Untitled design - 2021-03-01T154032.134.png
Cisika saat mengevakuasi kucing jalanan di Makssar. Foto dari arsip pribadi.

“Salah satu kucing yang aku sempat rescue pernah tertembak senapan angin waktu lagi ada di teras rumahku. Waktu aku laporkan ke pihak yang berwajib, aku malah ditertawai dan ditanyakan mengenai ras kucingku yang notabene adalah kucing kampung jalanan. Lho memangnya hanya kucing berbulu panjang yang harus dijaga dan dirawat?”

Cisika berharap kelak pemerintah makin sering ambil bagian dalam mengurusi kesehatan hewan, terkhusus yang terdampak bencana. Setidaknya kesadaran ke sana mulai terlihat. Saat banjir menimpa berbagai kawasan Jabodetabek akhir Februari 2021, Dinas Ketahanan Pangan, Kelautan dan Pertanian (DKPKP) DKI Jakarta telah membuka 112 posko pelayanan kesehatan hewan yang tersebar di 5 lokasi berbeda di ibu kota.
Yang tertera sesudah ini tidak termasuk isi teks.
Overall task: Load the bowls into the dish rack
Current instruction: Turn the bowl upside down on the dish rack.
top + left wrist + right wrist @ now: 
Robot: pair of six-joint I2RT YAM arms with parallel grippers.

Kepala Seksi Peternakan Suku Dinas KPKP Jakarta Pusat Hasudungan menjelaskan, saat situasi bencana, pemilik hewan peliharaan harus memperhatikan beberapa hal. Misalnya, menyiapkan sarana evakuasi seperti keranjang, kadang lipat dan P3K. Lalu, menghubungi 112 atau Dinas KPKP untuk mendapat bantuan evakuasi.

Menurut Cisika, penyelamatan binatang di tengah bencana akan makin maksimal bila ada kolaborasi resmi antara pemerintah, NGO, dokter hewan, serta akademisi. Selama ini tiap pihak bergerak sendiri-sendiri tanpa koordinasi.

“Harapan ini tapi kalau enggak didukung oleh pemerintah susah juga. Kita cuma bisa berharap sampai ke pemerintah, misalnya Menteri Kehutanan, untuk juga peduli bukan cuma dengan hewan wildlife yang hampir punah, tapi juga binatang domestik.”